> **Description of the task**
Your answer is the lines below, exactly, from the one that contains "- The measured" through the one that contains "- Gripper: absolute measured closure", both included.

> **Records shown**
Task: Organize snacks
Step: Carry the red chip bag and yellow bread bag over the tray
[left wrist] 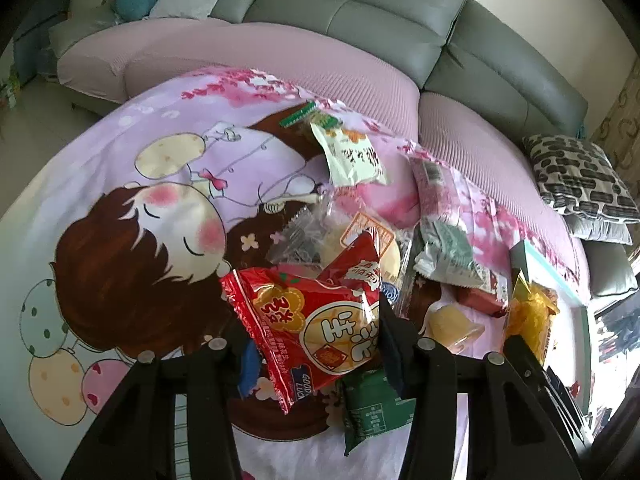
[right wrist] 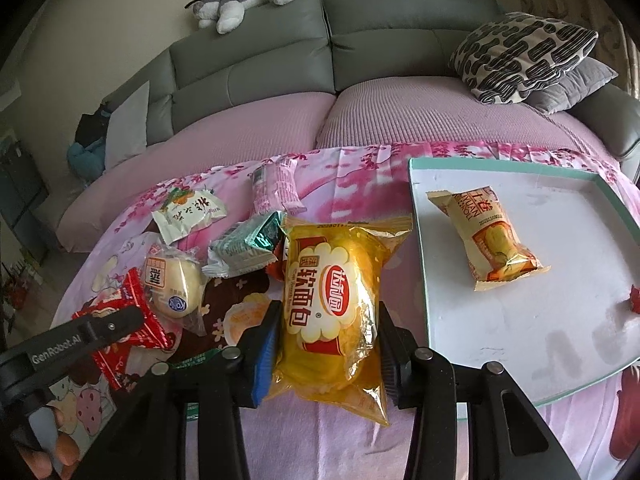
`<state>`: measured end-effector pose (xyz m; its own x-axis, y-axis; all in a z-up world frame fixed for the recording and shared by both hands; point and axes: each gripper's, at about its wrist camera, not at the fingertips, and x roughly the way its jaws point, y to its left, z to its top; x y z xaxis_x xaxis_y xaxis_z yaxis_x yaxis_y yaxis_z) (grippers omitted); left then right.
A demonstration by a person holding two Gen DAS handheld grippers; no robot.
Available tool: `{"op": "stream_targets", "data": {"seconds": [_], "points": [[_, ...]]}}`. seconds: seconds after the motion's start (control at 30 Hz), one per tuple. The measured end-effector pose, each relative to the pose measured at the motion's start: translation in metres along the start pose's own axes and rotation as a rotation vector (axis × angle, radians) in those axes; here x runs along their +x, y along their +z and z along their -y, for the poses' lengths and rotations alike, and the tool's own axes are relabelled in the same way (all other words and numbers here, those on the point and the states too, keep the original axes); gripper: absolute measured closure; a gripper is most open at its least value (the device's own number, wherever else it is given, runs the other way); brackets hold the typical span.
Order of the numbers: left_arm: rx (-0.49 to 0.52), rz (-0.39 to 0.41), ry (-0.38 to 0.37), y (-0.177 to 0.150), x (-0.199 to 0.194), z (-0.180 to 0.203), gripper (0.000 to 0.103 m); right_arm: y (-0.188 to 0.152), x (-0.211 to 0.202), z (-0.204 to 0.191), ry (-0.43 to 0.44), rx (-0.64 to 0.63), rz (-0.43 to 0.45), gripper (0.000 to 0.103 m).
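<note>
You are pinching the soft, crushable bread pack mid-body in your right gripper, while your left gripper is clamping a slippery red packet.

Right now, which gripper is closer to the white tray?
Right. The right gripper, holding the yellow bread packet, sits beside the white tray; the left gripper holds a red packet farther off.

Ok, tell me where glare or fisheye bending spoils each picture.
Left wrist view: the far right edge blows out white past the tray, and the sofa bows into an arc. Right wrist view: evenly lit, slight sheen on the yellow bread packet; the tray's straight rims curve.
</note>
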<state>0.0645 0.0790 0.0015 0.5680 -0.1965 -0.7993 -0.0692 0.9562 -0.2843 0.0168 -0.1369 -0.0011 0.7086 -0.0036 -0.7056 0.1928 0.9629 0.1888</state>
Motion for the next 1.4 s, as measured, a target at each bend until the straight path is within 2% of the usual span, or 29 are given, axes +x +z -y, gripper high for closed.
{"op": "stream_targets", "data": {"seconds": [0.3, 0.8, 1.07, 1.4], "points": [[0.008, 0.035, -0.01, 0.003, -0.013, 0.006, 0.052, 0.006, -0.013, 0.004, 0.002, 0.007, 0.035, 0.057], [0.086, 0.052, -0.051, -0.001, -0.02, 0.044, 0.052, 0.011, -0.025, 0.023, -0.005, 0.05, 0.065, 0.057], [0.184, 0.055, -0.111, -0.011, -0.022, 0.089, 0.052, 0.017, -0.036, 0.053, -0.06, 0.098, 0.093, 0.057], [0.335, 0.034, -0.191, -0.035, -0.018, 0.157, 0.052, 0.019, -0.057, 0.119, -0.154, 0.229, 0.122, 0.057]]}}
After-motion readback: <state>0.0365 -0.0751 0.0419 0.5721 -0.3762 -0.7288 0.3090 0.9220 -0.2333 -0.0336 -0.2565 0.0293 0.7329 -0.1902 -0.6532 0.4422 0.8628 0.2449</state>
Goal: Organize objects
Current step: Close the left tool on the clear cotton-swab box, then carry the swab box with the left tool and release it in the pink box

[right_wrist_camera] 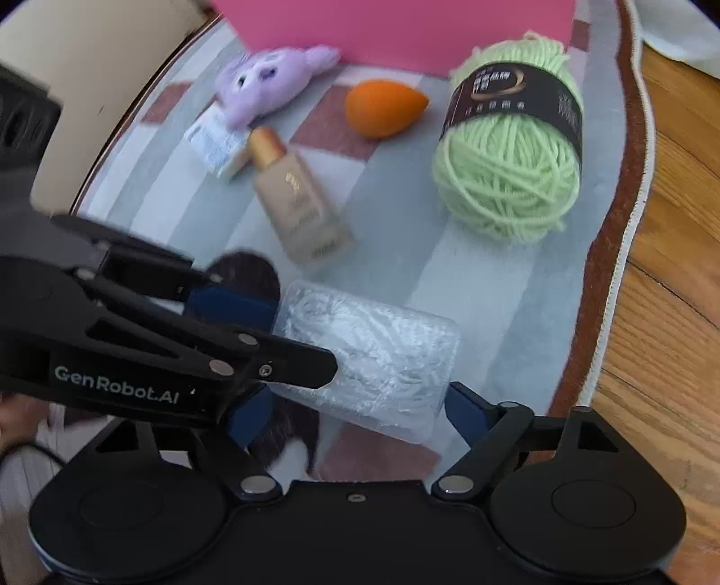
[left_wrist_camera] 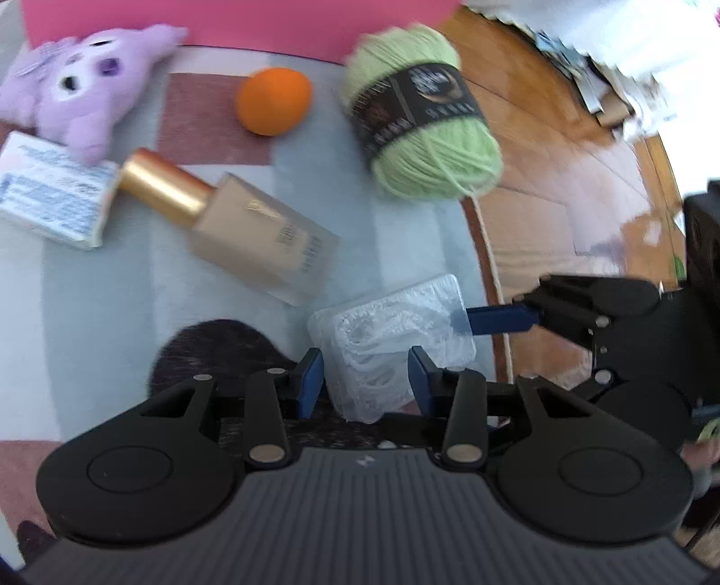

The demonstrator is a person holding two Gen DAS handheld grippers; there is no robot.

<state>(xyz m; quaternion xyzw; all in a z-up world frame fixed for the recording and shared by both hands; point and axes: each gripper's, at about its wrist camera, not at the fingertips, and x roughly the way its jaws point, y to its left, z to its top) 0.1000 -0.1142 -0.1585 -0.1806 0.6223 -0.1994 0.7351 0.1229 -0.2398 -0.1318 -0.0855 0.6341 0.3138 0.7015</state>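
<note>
A clear plastic box of white floss picks [left_wrist_camera: 391,342] is held between both grippers above the mat; it also shows in the right wrist view [right_wrist_camera: 378,360]. My left gripper [left_wrist_camera: 366,375] is shut on its near end. My right gripper [right_wrist_camera: 355,405] has its jaws around the box's other end; its fingers [left_wrist_camera: 499,319] reach the box from the right. Farther back lie a foundation bottle [left_wrist_camera: 238,220], a green yarn ball [left_wrist_camera: 423,112], an orange sponge [left_wrist_camera: 274,101], a purple plush toy [left_wrist_camera: 85,90] and a small white carton [left_wrist_camera: 49,191].
A dark fluffy brush [left_wrist_camera: 211,355] lies under the left gripper. A pink box [right_wrist_camera: 396,31] stands at the back of the striped mat [right_wrist_camera: 495,288]. The mat's brown edge [right_wrist_camera: 603,270] borders the wooden floor [right_wrist_camera: 675,270] on the right.
</note>
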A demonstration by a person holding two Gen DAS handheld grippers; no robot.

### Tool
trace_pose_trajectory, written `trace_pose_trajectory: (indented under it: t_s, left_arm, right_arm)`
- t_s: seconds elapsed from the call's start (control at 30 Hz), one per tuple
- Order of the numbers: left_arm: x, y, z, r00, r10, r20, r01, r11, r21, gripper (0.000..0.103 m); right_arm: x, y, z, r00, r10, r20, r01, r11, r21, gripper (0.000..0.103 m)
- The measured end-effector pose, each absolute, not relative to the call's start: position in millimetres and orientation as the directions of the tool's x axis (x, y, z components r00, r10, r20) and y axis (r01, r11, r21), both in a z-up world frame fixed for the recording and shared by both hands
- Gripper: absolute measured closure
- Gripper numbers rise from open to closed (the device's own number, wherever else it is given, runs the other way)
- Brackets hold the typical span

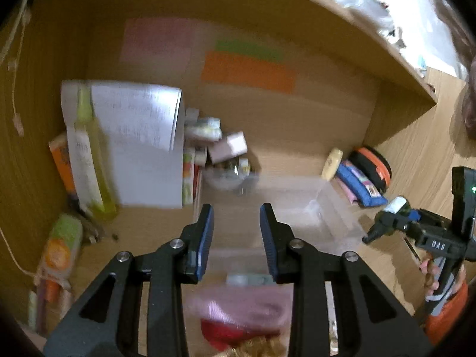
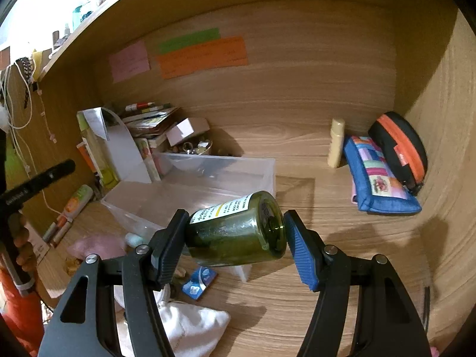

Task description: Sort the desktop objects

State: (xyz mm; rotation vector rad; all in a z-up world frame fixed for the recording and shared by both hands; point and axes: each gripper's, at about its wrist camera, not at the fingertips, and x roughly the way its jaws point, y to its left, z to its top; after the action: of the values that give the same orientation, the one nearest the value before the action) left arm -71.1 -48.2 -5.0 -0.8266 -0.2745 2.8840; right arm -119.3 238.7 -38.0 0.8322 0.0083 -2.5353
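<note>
A: The right gripper [image 2: 235, 241] pinches a dark green glass bottle with a white label [image 2: 238, 229], held in the air in front of the clear plastic storage bin [image 2: 190, 184].

B: Which way does the bottle lie?

A: On its side, long axis running across between the fingers. Its dimpled base faces right and a little up, by the blue ribbed pad [image 2: 300, 255]; the neck end sits against the black finger [image 2: 169, 247] on the left.

B: And the left gripper [image 1: 236, 238]?

A: Its jaws stand apart with nothing between them, hovering over the near end of that bin. That view is blurred.

B: What does the left view add?

A: It catches the right gripper from the side, right of the bin, with the bottle's white-labelled end poking out. It also shows a pink soft pouch [image 1: 238, 306] at the bin's near end.

B: And the right view?

A: It alone shows a white drawstring cloth bag [image 2: 190, 327] and a small blue packet [image 2: 197, 282] on the wooden desk [image 2: 342, 282], in front of the bin.
</note>
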Motion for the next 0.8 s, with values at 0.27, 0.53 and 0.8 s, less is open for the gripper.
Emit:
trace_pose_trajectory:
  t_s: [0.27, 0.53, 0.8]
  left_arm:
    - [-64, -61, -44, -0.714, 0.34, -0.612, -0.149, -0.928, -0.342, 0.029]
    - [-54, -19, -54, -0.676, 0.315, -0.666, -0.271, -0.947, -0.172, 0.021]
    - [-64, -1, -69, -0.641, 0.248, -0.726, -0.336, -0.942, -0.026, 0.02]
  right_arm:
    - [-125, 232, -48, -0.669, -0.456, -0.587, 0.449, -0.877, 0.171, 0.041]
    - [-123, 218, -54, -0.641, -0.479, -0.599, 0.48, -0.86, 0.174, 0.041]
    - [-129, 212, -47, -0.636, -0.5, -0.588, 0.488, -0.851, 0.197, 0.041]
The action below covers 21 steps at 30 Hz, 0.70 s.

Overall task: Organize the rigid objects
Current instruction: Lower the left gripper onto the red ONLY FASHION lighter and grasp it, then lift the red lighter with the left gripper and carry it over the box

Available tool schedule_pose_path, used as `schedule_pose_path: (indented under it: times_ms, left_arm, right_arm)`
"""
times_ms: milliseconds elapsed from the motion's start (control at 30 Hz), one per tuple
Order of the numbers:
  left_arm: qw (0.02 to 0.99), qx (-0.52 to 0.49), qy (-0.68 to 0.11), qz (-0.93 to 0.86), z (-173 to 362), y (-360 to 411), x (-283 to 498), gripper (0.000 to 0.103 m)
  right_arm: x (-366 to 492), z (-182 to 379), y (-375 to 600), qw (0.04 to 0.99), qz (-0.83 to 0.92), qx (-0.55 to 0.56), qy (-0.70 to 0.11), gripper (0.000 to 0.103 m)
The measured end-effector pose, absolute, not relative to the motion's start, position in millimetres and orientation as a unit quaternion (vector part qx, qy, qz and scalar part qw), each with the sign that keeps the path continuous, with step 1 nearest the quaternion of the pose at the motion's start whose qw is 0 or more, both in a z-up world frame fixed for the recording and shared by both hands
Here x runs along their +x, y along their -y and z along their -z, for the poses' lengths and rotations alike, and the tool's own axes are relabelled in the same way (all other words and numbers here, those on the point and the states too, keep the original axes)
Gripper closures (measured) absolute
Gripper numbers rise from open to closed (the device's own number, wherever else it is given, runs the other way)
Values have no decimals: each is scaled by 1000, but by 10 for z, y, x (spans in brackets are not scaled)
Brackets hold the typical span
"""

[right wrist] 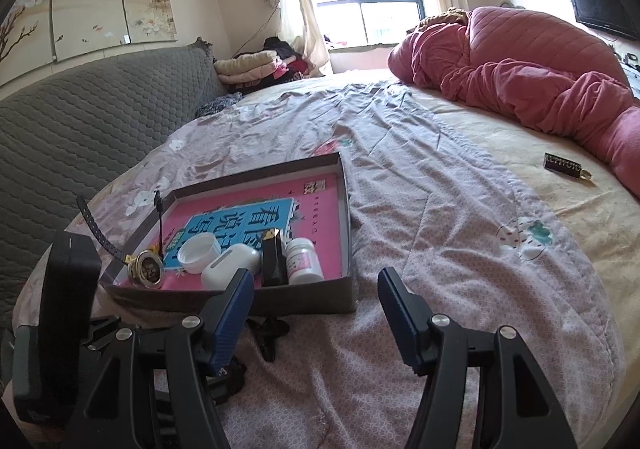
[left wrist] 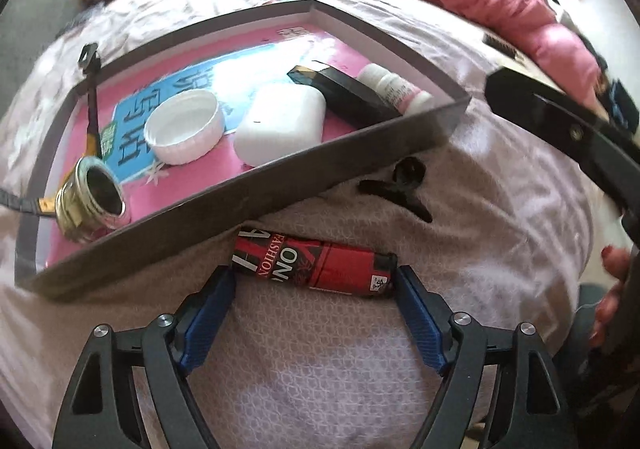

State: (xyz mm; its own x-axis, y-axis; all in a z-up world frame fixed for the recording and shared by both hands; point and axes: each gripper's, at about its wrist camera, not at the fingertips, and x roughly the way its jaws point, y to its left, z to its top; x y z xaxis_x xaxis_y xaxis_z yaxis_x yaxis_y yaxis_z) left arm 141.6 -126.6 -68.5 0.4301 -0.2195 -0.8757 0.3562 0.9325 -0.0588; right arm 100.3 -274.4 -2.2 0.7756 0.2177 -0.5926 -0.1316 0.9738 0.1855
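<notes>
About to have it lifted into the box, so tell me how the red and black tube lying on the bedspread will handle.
The red and black tube looks cylindrical and lies on its side, so a nudge would probably roll it, though the soft bedspread may damp that. Its printed wrap seems glossy, possibly slippery. The left gripper brackets it end to end with open jaws; that grip might let it pivot.

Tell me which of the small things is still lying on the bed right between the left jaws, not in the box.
The red and black tube. It lies crosswise on the bedspread between the open left jaws, while the white case, the white lid and the pill bottle already sit inside the box.
</notes>
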Motion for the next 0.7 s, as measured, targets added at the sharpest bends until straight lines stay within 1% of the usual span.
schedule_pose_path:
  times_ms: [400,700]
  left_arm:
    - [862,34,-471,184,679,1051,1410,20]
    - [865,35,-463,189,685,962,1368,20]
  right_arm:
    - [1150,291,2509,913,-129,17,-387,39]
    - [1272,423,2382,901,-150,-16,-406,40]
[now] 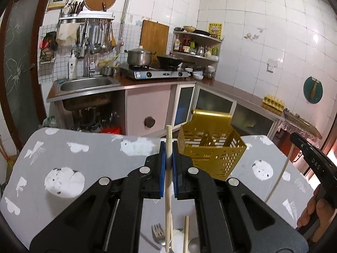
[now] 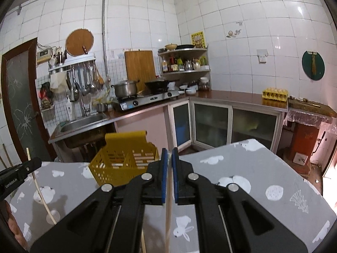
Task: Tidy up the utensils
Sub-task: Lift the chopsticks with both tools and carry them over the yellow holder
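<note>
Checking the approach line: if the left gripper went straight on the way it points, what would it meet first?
Probably the yellow utensil basket, just right of the left gripper, shut on a chopstick; depth is unclear.

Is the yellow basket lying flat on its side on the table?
No, the yellow basket stands upright on the grey table, its open top facing up.

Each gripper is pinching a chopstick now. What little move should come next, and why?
Probably carry both forward over the yellow basket and lower the sticks in. The left hand-held gripper is shut on a chopstick, and the right hand-held gripper is shut on another chopstick. The basket stands just ahead on the table and already holds pale sticks.
</note>
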Demonstrator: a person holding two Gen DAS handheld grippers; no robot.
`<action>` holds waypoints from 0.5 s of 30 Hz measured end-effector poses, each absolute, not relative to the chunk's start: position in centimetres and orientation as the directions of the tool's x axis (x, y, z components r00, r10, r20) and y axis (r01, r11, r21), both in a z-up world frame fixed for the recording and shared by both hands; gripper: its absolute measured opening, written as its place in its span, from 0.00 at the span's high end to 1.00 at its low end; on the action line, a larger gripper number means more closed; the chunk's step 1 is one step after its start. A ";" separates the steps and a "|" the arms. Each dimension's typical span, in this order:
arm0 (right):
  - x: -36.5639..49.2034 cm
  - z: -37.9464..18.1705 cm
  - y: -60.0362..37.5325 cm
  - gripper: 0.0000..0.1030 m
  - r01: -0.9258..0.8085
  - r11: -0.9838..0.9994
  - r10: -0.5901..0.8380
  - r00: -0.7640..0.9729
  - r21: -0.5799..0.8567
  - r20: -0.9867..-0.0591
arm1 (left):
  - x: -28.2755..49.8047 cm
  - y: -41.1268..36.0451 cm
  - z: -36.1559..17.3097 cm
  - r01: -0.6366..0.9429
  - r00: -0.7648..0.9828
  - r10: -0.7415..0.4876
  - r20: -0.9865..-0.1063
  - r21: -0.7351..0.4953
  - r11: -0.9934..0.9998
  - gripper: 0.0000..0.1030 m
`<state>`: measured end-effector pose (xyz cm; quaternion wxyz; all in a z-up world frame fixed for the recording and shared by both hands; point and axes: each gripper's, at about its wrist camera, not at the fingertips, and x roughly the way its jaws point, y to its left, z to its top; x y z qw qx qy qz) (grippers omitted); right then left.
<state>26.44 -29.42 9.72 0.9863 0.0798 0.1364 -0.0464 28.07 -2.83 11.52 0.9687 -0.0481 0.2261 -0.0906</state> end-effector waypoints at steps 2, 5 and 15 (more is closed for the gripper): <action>26.6 10.1 -29.3 0.95 0.111 0.983 -0.070 0.962 0.144 -0.264 | 28.3 -3.1 12.0 0.158 0.886 -0.200 -0.418 -0.132 0.978 0.96; 27.1 11.6 -29.2 0.95 0.102 0.985 -0.068 0.970 0.141 -0.233 | 29.2 -3.4 13.2 0.170 0.891 -0.213 -0.401 -0.141 0.975 0.96; 28.7 19.3 -27.5 0.95 0.072 0.994 -0.063 0.992 0.084 -0.106 | 32.6 -5.4 20.8 0.205 0.936 -0.242 -0.255 -0.162 0.965 0.96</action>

> **Task response**
- The measured end-effector pose, each absolute, not relative to the call's start: position in millimetres and orientation as the directions of the tool's x axis (x, y, z components r00, r10, r20) and y axis (r01, r11, r21), both in a z-up world frame fixed for the recording and shared by both hands
- Gripper: absolute measured closure

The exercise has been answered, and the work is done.